-- What you have to do --
Go through the listing that follows and report the number of lines with the string "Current" in them, nothing more.

-- Provided entries --
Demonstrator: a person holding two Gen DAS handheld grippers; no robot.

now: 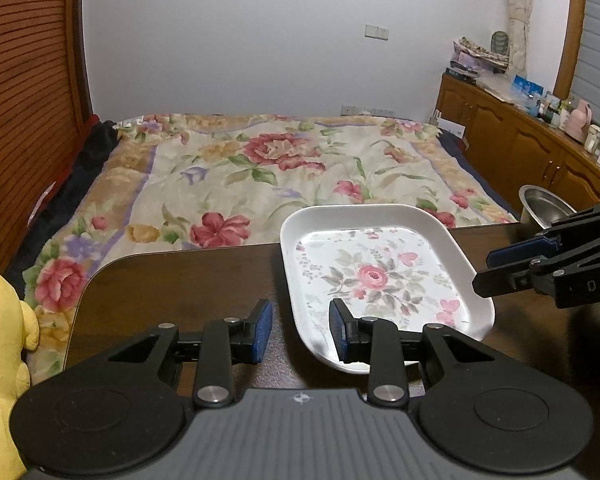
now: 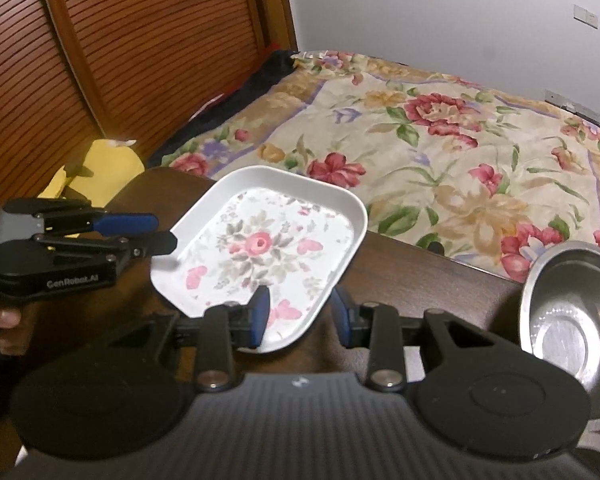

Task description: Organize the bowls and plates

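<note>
Both claws are wide and hold nothing: the left claw [image 1: 300,330] and right claw [image 2: 300,316] each straddle the plate [image 1: 380,276] rim. If they close together, the plate may tip or slide toward the bowl [image 2: 572,320].

A white rectangular plate [image 1: 384,276] with rounded corners and a pink rose print lies flat on the dark wooden table [image 1: 188,280], near its far edge; a steel bowl [image 2: 568,316] sits upright and empty, well apart to the plate's right.

Floral-quilted bed [image 1: 276,172] between slatted wardrobe [image 1: 24,92] and white wall [image 1: 260,40].
</note>
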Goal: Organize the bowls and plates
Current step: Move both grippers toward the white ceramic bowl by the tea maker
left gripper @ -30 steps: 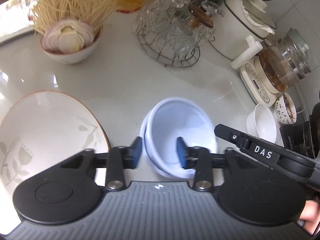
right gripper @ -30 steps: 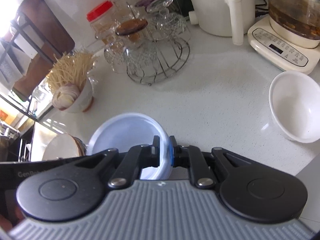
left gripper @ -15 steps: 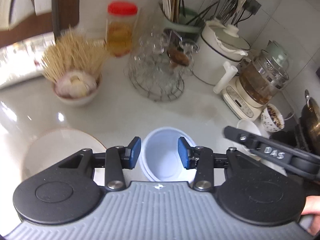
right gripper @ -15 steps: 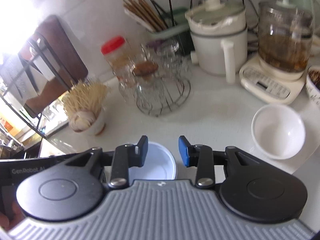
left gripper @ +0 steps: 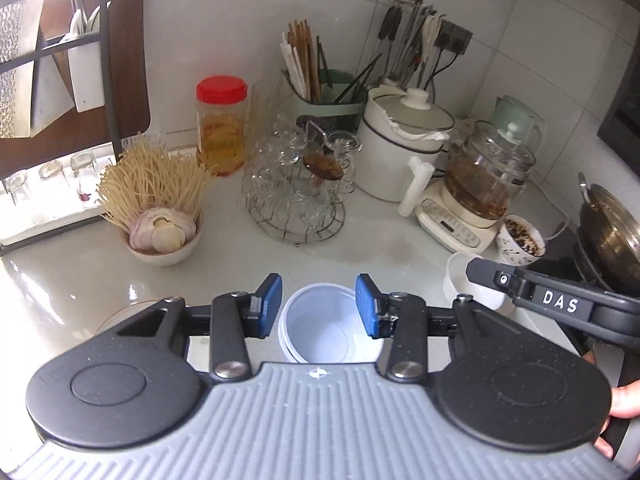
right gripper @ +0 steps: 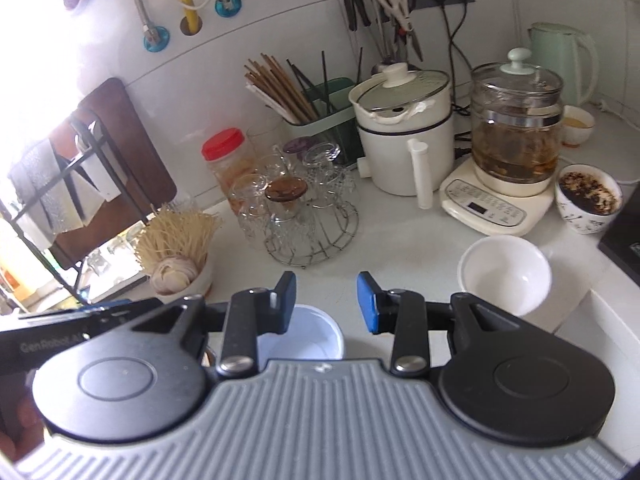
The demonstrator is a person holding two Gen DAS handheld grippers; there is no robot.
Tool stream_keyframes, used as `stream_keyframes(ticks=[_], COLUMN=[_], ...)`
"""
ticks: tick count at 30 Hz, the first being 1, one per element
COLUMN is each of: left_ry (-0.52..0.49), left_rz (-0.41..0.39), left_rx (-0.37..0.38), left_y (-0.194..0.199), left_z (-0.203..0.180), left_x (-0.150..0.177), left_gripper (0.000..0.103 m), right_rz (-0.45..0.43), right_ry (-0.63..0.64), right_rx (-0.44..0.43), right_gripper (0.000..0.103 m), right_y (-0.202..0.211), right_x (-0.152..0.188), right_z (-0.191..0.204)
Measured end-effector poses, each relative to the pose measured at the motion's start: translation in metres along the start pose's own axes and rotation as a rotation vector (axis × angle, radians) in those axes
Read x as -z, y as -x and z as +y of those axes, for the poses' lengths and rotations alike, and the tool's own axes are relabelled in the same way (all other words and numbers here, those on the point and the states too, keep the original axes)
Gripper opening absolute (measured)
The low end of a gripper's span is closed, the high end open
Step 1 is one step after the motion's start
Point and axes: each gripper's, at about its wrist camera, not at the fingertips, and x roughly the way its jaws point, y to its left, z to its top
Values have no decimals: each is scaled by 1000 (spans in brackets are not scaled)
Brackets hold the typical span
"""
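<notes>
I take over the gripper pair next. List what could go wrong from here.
1. The empty white bowl sits near the counter's front edge, close under the right gripper; a careless sweep could knock it off.
2. The wire rack of glass cups stands just behind the stacked white bowls; overreaching may topple glasses.
3. Both the left gripper and the right one hang open above those bowls and could collide.

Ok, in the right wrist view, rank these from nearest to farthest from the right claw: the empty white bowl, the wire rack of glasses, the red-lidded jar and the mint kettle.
1. Empty white bowl, just right of the right claw.
2. Wire rack of glasses, straight ahead, mid-counter.
3. Red-lidded jar, behind the rack, to the left.
4. Mint kettle, far right corner, by the wall.
</notes>
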Motion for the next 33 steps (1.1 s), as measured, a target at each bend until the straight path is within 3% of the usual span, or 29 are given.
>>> stream_keyframes(ticks=[8,14,21,33], left_ry=[-32,-63,-89,-159], left_rz=[-10,-10,23,104], left_rx=[58,72,107,152], left_y=[16,8,-34,-123], left_z=[0,-14,-49,-112], left_x=[4,-6,-25,-49], left_gripper=[46,46,46,46], right_rz=[-21,-50,-68,-20], right_ry=[-47,-25,-56,-149], right_rx=[37,64,108,182], right_gripper=[38,37,37,37], right_y=[19,21,11,-30], right_x=[12,6,-9,-31], right_z=[6,-5,-46,-131])
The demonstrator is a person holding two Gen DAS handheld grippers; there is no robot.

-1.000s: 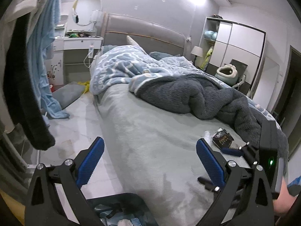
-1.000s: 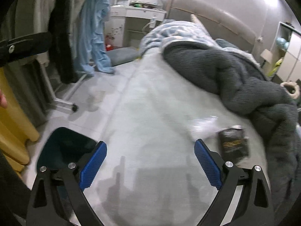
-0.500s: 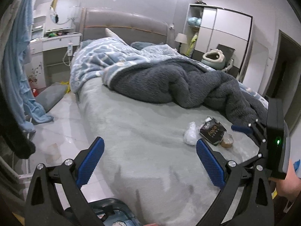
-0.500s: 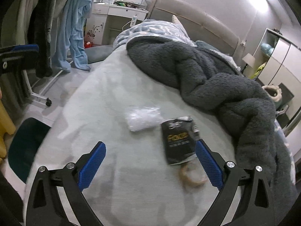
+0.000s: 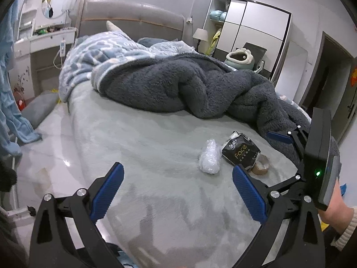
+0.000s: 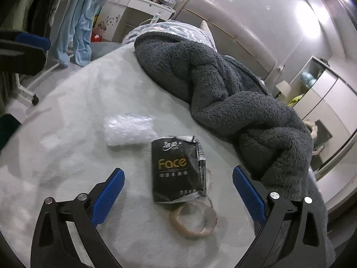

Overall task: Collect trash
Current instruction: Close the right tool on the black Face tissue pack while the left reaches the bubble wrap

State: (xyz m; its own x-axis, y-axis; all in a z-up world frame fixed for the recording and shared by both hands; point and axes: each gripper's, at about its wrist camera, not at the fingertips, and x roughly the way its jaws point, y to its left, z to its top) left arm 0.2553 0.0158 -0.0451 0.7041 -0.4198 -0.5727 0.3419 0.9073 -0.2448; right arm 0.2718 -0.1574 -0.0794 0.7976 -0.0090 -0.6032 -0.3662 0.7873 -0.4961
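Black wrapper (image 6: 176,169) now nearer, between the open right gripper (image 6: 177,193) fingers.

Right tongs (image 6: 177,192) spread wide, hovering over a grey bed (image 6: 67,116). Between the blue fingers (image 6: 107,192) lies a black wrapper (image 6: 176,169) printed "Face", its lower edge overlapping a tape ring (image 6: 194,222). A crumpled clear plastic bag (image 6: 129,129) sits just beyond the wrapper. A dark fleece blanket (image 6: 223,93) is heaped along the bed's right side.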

-- Solved problem --
2